Aim of the task – Filter the entries and keep only the lines where the string "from" appears.

Data for this exercise –
########

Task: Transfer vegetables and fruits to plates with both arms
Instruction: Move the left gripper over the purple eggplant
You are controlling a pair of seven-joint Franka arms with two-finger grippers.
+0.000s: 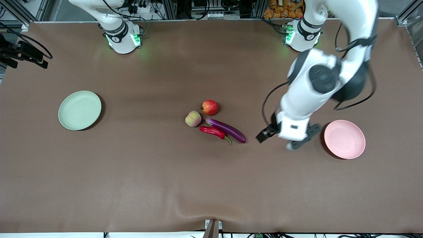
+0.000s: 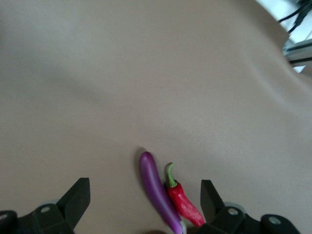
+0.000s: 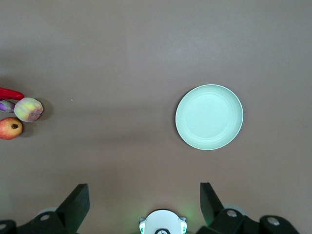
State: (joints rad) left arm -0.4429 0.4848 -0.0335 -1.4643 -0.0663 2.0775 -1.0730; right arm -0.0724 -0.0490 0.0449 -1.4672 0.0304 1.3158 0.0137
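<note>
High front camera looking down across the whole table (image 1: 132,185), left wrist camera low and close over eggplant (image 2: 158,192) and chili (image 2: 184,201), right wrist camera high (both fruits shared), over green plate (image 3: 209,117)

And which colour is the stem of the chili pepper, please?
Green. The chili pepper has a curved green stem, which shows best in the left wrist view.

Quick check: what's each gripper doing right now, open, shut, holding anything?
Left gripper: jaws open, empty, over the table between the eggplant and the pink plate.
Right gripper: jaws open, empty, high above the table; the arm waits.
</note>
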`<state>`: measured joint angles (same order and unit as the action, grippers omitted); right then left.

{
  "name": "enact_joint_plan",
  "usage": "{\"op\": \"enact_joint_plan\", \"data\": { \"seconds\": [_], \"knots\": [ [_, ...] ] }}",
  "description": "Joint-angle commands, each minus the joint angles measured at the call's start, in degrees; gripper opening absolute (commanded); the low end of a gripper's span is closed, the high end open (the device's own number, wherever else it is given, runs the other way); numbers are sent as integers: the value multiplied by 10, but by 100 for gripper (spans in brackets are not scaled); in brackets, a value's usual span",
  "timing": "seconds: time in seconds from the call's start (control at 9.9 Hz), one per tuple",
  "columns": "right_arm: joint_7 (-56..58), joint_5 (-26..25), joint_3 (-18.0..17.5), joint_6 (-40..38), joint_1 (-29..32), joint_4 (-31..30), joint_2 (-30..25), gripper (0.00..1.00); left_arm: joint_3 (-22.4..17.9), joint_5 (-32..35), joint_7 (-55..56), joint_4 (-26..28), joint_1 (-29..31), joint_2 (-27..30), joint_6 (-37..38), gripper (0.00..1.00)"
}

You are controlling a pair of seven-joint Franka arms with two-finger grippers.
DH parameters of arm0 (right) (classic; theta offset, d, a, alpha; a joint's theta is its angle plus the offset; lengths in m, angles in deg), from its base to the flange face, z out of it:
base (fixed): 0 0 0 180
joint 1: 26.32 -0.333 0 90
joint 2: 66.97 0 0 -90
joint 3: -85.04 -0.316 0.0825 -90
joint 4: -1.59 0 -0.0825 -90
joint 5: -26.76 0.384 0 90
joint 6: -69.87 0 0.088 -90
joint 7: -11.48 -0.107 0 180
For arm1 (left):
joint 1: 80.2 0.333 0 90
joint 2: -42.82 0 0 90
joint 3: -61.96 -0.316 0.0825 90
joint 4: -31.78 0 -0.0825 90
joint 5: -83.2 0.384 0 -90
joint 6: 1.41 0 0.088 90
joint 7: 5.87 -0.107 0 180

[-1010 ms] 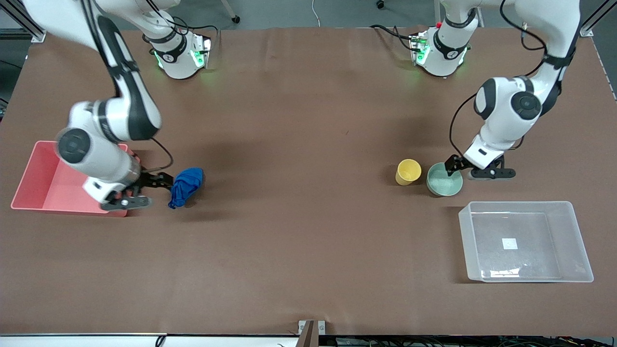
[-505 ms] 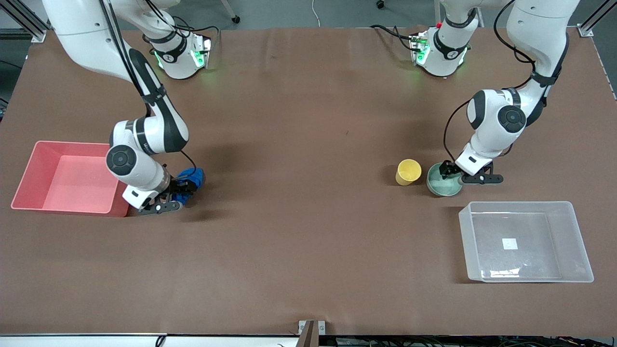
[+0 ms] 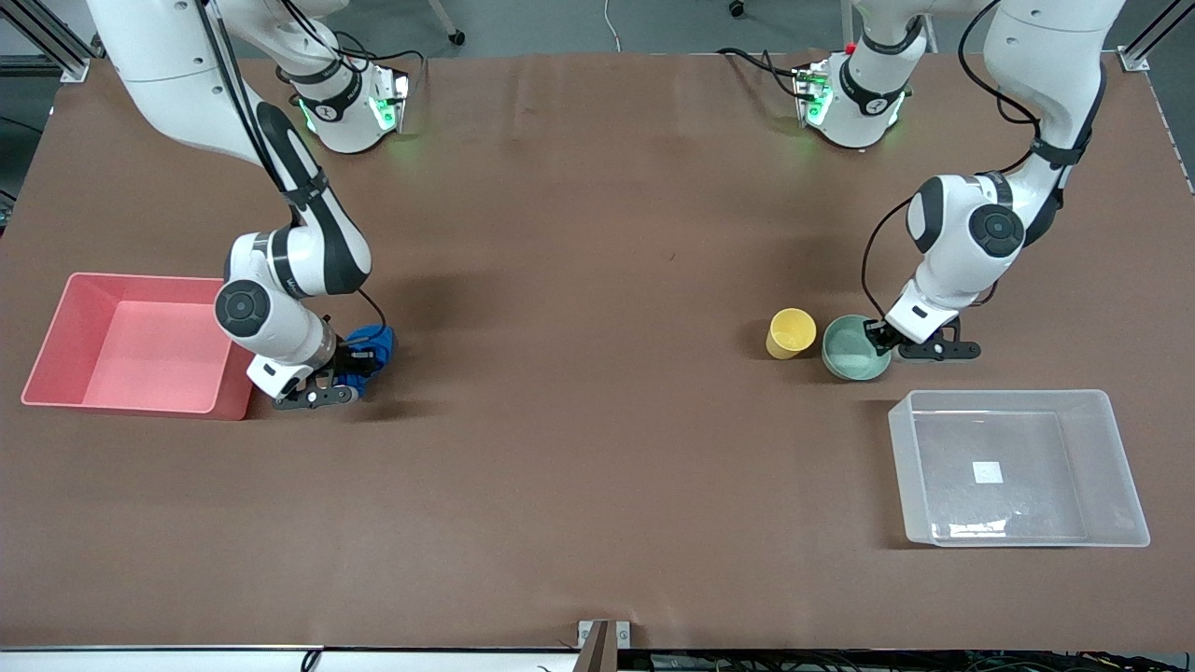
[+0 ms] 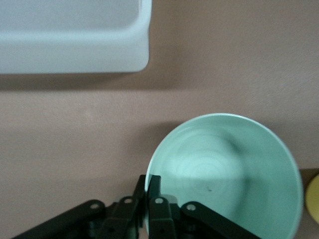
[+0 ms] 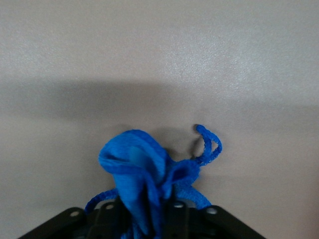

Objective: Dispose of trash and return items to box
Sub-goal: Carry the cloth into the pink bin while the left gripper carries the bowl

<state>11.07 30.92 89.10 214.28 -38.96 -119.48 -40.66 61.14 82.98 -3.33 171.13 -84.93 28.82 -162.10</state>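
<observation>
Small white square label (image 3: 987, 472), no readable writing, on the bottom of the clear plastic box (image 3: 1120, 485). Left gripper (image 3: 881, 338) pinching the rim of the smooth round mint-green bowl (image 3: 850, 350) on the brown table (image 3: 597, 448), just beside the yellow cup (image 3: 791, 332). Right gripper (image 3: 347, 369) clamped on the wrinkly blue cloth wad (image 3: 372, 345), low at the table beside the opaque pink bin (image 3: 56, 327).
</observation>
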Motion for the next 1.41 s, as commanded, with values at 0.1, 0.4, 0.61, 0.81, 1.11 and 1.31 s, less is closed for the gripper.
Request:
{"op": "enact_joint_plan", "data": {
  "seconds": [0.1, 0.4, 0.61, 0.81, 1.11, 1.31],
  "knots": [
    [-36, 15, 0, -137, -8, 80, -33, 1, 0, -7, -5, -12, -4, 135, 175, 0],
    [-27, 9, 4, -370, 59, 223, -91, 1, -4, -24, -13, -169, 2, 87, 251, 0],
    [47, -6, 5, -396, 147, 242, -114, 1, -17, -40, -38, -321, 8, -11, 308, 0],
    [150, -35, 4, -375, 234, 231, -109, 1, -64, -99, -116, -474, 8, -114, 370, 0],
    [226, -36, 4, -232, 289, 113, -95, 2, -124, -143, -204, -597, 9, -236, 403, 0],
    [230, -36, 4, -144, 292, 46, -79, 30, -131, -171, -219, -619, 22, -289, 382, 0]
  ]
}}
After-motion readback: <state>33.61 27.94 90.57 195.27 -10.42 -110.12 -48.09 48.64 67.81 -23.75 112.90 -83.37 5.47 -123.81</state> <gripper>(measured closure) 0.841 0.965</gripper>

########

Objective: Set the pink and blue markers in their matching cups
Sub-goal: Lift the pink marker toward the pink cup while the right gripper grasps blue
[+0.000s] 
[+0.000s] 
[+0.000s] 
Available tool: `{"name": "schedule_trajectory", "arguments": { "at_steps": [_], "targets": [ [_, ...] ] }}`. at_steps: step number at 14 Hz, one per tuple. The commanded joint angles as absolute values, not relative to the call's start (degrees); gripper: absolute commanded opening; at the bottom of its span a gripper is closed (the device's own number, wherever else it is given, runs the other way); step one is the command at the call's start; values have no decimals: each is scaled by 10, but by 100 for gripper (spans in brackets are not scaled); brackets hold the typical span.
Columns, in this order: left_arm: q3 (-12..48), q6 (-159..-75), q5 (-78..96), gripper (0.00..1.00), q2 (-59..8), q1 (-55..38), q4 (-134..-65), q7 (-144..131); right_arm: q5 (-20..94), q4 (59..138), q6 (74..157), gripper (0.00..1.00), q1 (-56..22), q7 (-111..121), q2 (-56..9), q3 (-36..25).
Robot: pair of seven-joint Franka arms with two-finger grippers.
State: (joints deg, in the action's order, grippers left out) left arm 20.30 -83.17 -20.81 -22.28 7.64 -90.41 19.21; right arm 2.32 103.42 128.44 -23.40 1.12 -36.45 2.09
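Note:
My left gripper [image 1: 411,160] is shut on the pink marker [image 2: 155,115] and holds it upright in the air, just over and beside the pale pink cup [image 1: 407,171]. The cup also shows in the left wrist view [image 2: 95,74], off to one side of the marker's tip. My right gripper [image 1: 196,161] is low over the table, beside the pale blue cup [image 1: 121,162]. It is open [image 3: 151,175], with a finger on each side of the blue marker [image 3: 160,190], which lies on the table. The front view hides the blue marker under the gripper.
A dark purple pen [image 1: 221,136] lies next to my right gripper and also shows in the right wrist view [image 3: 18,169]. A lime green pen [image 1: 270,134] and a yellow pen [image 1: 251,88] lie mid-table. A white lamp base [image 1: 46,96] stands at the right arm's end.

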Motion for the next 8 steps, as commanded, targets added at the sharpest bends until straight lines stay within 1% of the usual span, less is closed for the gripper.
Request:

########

Answer space –
  "timing": "seconds: time in seconds from the call's start (control at 9.9 Hz), one per tuple",
DH parameters of arm0 (right) (classic; theta offset, d, a, alpha; a joint's theta is its angle plus the offset; lengths in m, angles in deg), from its base to the flange face, z out of it:

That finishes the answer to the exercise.